EXERCISE
For the material below, return exactly the lines starting at the line containing "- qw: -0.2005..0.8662" and ending at the line containing "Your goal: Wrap", both ends included, and no others.

PROVIDED DATA
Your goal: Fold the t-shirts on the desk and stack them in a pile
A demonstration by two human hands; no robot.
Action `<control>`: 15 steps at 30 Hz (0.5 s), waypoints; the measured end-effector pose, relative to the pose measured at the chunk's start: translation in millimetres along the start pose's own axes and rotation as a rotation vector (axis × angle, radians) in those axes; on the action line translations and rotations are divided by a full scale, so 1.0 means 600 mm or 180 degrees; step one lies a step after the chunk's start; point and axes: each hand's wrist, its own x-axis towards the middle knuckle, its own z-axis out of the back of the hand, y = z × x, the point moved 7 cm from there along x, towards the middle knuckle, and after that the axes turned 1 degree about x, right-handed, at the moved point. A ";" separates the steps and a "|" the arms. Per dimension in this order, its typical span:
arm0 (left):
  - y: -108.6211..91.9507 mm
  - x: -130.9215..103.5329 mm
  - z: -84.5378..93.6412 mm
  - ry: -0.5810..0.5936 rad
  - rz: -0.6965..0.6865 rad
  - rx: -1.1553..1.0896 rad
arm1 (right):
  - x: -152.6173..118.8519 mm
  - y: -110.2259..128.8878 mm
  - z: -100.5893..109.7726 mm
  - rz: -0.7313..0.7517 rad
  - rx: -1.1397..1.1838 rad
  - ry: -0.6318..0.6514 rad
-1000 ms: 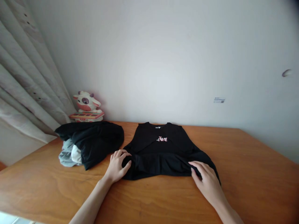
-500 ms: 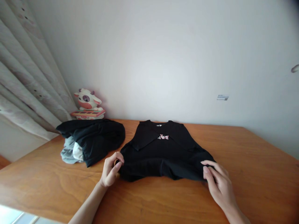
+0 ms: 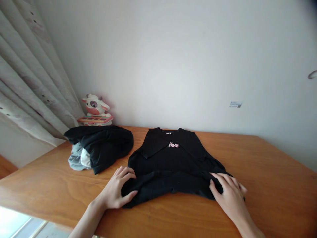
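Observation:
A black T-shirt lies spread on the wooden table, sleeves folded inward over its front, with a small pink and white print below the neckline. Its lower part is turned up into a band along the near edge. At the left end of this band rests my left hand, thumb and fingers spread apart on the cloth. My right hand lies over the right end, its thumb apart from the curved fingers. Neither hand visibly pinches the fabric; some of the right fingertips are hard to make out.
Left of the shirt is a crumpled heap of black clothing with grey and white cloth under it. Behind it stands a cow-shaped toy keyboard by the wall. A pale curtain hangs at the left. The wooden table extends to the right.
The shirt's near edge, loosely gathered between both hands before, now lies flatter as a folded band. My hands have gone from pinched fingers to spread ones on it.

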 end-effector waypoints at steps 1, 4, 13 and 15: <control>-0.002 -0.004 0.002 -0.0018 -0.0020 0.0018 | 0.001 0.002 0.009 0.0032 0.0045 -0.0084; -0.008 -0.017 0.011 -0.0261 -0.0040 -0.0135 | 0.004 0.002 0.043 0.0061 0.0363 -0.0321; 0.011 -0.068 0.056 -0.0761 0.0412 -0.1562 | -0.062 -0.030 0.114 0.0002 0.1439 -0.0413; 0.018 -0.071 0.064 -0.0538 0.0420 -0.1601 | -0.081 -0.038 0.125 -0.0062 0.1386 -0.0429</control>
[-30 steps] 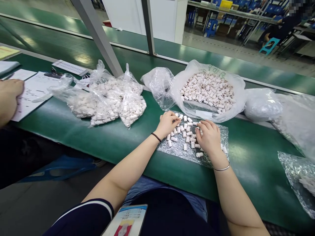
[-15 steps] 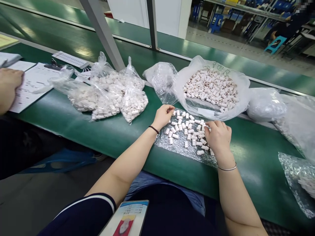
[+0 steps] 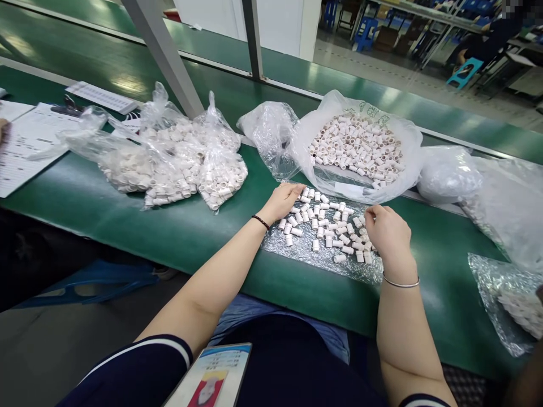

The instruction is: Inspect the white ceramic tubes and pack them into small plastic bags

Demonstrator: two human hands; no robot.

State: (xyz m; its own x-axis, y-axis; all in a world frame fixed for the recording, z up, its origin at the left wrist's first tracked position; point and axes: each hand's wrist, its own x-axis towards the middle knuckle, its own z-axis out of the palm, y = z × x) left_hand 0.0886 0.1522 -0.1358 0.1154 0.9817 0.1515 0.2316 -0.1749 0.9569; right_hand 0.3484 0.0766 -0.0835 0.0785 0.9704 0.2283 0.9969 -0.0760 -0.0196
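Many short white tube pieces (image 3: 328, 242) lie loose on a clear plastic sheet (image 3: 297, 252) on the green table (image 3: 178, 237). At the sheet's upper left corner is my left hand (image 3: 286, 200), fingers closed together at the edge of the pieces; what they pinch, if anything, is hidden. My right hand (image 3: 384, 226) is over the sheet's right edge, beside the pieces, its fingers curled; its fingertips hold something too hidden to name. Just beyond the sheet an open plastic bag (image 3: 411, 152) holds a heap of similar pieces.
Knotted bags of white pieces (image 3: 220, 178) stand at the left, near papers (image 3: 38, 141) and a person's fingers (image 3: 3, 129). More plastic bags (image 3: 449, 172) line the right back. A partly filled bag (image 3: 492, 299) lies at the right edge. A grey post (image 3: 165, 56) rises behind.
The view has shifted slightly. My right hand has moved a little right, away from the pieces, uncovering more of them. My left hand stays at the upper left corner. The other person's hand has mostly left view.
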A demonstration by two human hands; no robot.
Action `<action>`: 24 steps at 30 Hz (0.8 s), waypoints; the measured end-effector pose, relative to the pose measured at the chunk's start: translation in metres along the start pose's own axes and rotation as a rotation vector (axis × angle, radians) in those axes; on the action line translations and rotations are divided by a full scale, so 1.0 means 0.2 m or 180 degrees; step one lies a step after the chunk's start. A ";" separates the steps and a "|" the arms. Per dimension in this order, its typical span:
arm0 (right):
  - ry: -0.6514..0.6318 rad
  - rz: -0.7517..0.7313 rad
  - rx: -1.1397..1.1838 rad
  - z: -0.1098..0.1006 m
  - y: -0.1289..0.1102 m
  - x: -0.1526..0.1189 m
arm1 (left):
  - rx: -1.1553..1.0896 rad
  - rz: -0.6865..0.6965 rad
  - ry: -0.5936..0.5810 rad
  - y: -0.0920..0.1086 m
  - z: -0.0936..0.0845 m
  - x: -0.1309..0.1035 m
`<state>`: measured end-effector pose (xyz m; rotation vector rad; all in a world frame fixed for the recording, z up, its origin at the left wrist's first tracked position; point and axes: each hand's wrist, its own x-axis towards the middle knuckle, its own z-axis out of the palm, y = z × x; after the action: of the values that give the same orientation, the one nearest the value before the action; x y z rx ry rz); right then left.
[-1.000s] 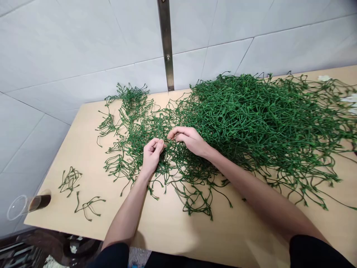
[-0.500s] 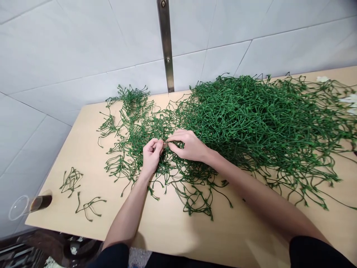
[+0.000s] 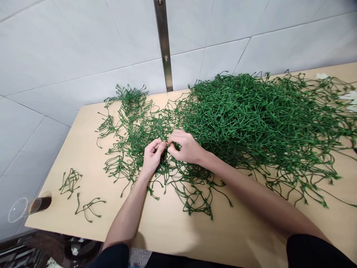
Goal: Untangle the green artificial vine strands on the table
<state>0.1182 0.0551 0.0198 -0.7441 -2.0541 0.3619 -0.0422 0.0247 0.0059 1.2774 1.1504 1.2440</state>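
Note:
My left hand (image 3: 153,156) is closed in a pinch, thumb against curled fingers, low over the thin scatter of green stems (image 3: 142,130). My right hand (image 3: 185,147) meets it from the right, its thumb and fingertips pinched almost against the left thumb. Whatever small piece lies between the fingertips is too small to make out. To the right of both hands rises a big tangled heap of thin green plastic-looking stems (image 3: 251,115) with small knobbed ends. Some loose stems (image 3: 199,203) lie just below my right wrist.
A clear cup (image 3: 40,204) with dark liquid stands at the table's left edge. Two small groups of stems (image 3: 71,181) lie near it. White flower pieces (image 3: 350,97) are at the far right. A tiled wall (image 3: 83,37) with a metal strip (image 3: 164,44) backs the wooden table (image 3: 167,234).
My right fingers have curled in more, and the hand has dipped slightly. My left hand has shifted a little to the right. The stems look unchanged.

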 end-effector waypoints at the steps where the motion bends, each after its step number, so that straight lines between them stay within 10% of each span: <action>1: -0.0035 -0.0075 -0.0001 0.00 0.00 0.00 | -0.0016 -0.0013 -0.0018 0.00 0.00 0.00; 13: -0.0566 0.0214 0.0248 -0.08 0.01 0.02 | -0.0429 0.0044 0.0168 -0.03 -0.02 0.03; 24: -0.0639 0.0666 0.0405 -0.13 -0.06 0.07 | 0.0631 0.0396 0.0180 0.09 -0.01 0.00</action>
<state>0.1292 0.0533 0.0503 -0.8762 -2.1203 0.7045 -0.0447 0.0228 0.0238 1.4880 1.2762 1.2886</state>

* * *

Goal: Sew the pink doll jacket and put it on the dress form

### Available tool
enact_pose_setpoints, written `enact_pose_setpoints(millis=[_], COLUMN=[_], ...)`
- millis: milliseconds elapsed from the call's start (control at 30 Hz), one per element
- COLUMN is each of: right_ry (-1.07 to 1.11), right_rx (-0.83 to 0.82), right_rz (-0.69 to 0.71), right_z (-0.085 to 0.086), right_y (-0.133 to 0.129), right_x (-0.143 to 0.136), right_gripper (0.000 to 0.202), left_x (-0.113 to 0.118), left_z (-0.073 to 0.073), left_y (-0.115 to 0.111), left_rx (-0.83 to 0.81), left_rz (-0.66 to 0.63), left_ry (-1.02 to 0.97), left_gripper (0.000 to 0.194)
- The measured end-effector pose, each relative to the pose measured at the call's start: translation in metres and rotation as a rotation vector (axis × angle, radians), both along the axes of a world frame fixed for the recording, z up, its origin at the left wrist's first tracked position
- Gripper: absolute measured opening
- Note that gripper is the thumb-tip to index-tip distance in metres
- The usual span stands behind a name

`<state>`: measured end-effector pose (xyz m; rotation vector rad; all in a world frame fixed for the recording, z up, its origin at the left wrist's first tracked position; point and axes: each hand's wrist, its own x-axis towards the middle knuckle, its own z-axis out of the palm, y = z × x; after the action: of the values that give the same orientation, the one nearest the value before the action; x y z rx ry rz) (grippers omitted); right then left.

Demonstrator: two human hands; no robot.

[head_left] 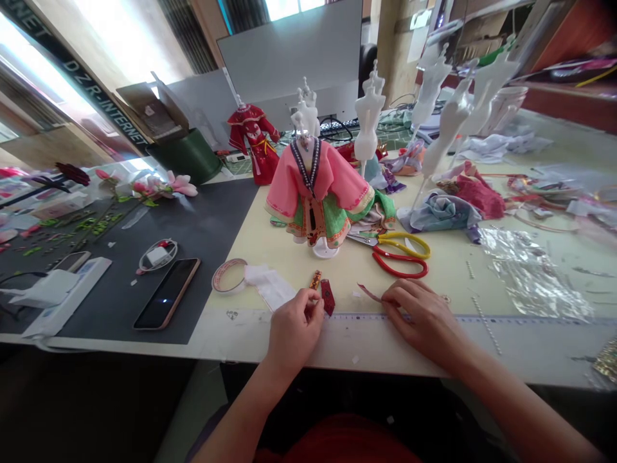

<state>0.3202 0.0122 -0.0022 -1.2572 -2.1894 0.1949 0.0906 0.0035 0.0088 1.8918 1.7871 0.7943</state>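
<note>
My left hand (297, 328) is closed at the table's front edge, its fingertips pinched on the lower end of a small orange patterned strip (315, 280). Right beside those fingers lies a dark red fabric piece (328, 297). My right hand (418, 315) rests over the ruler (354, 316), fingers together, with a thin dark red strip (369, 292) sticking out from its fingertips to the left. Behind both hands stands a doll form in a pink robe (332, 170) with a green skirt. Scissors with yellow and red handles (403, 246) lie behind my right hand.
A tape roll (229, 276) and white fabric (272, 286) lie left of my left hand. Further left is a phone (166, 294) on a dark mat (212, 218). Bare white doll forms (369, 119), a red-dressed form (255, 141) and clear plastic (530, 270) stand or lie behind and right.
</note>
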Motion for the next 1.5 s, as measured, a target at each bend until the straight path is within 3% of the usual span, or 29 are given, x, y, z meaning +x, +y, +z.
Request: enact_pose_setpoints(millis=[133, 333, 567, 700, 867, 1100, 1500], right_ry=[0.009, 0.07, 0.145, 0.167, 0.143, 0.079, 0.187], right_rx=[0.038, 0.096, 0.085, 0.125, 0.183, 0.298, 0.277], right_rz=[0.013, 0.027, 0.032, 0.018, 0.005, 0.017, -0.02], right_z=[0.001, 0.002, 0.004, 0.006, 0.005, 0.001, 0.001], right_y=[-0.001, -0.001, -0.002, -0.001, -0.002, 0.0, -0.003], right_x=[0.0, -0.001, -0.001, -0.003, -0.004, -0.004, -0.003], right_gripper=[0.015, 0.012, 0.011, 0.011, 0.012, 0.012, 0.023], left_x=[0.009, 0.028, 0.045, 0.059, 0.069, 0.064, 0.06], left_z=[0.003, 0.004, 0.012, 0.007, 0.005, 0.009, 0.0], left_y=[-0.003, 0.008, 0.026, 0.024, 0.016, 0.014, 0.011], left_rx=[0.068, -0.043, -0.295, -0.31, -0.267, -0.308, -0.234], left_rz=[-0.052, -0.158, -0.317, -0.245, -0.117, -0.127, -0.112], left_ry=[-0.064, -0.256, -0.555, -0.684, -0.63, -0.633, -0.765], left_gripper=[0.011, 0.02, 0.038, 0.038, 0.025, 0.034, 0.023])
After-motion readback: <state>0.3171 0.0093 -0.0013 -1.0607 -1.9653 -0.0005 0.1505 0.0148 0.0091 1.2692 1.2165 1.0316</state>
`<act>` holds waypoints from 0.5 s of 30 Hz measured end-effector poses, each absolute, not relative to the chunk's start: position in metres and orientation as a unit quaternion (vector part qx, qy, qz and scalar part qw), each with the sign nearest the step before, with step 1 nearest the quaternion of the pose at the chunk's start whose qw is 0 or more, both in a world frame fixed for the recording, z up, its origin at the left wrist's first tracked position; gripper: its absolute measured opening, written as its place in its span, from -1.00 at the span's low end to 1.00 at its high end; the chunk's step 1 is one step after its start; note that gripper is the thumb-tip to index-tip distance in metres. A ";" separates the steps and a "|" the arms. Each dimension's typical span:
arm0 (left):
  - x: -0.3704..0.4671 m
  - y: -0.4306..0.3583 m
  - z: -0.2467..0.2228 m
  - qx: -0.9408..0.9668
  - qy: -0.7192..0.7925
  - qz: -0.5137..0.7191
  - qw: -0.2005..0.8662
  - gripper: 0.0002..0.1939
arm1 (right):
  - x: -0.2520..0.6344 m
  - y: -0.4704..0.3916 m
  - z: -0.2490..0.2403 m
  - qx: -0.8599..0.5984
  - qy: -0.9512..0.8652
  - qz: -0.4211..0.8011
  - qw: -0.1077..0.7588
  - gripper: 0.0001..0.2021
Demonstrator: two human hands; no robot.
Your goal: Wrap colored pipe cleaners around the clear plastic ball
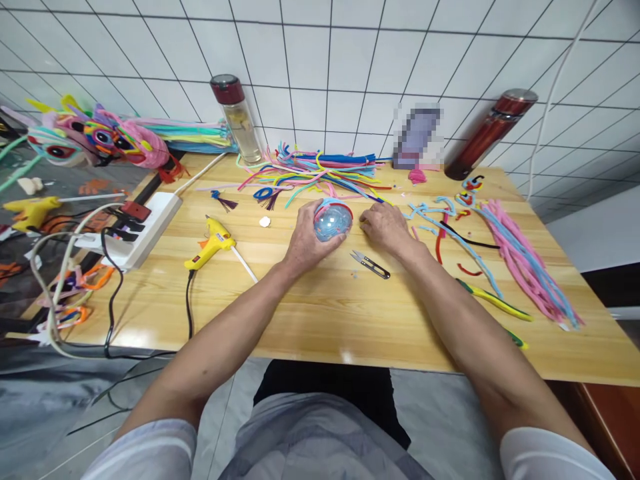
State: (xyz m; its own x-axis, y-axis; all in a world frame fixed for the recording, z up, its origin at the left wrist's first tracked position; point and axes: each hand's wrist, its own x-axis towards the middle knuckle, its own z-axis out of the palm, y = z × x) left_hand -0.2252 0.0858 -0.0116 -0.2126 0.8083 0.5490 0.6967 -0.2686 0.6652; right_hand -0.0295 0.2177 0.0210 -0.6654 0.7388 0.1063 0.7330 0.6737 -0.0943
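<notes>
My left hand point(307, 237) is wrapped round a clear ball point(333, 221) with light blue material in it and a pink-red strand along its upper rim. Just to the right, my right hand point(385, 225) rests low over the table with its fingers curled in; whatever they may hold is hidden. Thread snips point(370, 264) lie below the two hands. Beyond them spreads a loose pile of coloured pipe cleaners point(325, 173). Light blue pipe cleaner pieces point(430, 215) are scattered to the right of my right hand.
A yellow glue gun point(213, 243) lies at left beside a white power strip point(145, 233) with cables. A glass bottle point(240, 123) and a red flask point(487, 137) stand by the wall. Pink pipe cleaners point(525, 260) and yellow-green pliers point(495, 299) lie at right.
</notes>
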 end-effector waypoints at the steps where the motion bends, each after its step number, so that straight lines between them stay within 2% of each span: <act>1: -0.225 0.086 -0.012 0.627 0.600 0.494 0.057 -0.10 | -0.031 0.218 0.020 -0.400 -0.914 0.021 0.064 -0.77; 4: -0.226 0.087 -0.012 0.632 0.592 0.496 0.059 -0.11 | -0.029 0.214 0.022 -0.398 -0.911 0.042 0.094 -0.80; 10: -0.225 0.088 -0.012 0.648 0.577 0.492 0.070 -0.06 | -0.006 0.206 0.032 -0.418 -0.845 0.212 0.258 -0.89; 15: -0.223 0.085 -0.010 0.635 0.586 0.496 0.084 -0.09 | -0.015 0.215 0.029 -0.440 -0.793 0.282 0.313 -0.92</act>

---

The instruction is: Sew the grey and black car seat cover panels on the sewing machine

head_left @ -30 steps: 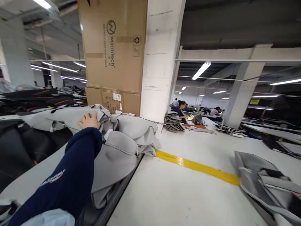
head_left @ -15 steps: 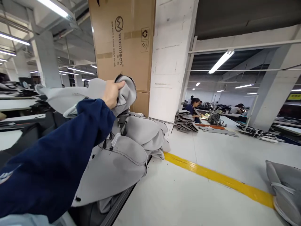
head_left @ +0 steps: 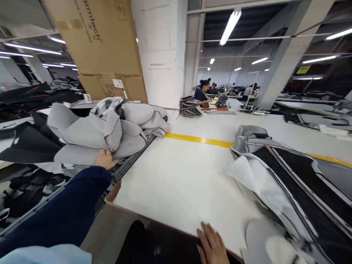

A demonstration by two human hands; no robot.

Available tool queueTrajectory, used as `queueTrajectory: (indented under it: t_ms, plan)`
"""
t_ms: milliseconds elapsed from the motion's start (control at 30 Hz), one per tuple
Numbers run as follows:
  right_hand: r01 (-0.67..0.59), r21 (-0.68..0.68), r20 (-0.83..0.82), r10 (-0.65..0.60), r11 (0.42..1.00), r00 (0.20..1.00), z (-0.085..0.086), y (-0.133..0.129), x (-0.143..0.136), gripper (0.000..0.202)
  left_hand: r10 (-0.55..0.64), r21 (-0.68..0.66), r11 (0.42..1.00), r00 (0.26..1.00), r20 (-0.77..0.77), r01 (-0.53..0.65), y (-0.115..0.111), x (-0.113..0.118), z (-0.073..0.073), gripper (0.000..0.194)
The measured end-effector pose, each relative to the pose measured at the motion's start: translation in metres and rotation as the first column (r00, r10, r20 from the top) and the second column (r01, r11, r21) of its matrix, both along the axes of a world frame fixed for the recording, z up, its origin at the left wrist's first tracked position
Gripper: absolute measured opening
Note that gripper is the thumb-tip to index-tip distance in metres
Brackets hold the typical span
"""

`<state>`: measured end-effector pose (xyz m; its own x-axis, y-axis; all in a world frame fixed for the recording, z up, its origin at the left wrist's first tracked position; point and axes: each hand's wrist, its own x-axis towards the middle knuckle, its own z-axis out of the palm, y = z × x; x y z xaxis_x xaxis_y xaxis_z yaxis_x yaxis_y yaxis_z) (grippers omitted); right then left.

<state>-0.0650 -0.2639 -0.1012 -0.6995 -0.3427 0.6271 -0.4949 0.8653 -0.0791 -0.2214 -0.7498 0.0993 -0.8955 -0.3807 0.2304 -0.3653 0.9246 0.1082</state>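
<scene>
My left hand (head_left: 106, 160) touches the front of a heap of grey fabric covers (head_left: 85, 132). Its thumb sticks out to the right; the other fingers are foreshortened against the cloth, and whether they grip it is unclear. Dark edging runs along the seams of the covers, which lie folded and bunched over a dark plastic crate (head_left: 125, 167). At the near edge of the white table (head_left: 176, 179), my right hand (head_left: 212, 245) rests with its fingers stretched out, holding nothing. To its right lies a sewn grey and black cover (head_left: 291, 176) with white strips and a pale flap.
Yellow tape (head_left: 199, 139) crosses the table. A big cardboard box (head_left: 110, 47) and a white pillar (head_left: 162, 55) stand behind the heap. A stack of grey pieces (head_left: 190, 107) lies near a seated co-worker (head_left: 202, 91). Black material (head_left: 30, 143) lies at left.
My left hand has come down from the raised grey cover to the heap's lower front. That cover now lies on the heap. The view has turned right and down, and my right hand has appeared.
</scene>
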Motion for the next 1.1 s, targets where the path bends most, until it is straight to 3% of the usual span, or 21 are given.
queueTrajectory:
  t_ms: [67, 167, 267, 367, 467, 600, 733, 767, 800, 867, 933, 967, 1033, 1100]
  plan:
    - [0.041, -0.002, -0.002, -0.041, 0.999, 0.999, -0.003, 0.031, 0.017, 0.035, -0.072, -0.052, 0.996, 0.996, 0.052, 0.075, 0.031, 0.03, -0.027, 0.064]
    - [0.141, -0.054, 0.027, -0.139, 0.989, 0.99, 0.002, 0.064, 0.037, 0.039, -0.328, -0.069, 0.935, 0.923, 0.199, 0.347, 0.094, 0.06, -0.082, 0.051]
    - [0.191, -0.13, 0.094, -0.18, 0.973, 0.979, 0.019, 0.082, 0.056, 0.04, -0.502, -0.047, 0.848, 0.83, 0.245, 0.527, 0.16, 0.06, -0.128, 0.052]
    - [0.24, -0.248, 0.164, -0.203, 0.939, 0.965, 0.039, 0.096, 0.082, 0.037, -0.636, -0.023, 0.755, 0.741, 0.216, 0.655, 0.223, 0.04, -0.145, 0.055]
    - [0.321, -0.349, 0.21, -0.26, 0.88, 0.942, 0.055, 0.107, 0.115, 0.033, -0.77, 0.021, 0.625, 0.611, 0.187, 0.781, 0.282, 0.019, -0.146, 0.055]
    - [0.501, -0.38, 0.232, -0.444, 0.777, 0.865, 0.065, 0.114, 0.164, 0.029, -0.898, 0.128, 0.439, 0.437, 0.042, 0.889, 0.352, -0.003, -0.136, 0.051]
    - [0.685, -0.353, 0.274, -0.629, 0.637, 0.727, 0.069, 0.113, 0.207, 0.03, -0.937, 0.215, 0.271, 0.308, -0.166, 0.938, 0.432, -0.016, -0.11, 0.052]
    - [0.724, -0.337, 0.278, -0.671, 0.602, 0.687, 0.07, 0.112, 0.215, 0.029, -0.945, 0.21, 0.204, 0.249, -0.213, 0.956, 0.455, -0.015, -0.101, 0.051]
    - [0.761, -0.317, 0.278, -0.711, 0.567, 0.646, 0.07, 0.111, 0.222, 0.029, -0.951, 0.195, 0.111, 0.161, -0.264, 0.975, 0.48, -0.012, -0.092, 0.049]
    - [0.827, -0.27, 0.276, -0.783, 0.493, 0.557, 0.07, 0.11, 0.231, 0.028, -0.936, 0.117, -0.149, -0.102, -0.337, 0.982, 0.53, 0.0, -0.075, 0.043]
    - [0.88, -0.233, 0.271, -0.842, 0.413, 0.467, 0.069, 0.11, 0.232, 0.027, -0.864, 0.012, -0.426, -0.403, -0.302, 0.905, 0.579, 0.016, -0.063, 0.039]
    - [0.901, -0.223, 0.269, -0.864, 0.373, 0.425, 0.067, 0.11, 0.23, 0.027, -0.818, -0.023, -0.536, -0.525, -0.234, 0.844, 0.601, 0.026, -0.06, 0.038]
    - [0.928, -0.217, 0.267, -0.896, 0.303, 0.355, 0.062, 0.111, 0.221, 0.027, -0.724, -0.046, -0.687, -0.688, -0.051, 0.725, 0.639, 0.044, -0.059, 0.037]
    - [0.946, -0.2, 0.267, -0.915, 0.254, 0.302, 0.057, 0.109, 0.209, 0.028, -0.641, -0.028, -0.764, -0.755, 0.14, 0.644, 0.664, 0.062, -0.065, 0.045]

RESPONSE TO THIS EXERCISE
  - qw: -0.2005..0.8662
  - gripper: 0.0002..0.1939
arm1 (right):
  - x: -0.2520..0.6344 m
  - y: -0.4704..0.3916 m
  - z: -0.2490..0.2403 m
  - qx: -0.8599..0.5984
  - qy: -0.9512..0.8652
  - qz: -0.4211..0.8011
  - qw: -0.1077..0.7588
  - gripper: 0.0001..0.2021
Demonstrator: two human hands; no robot.
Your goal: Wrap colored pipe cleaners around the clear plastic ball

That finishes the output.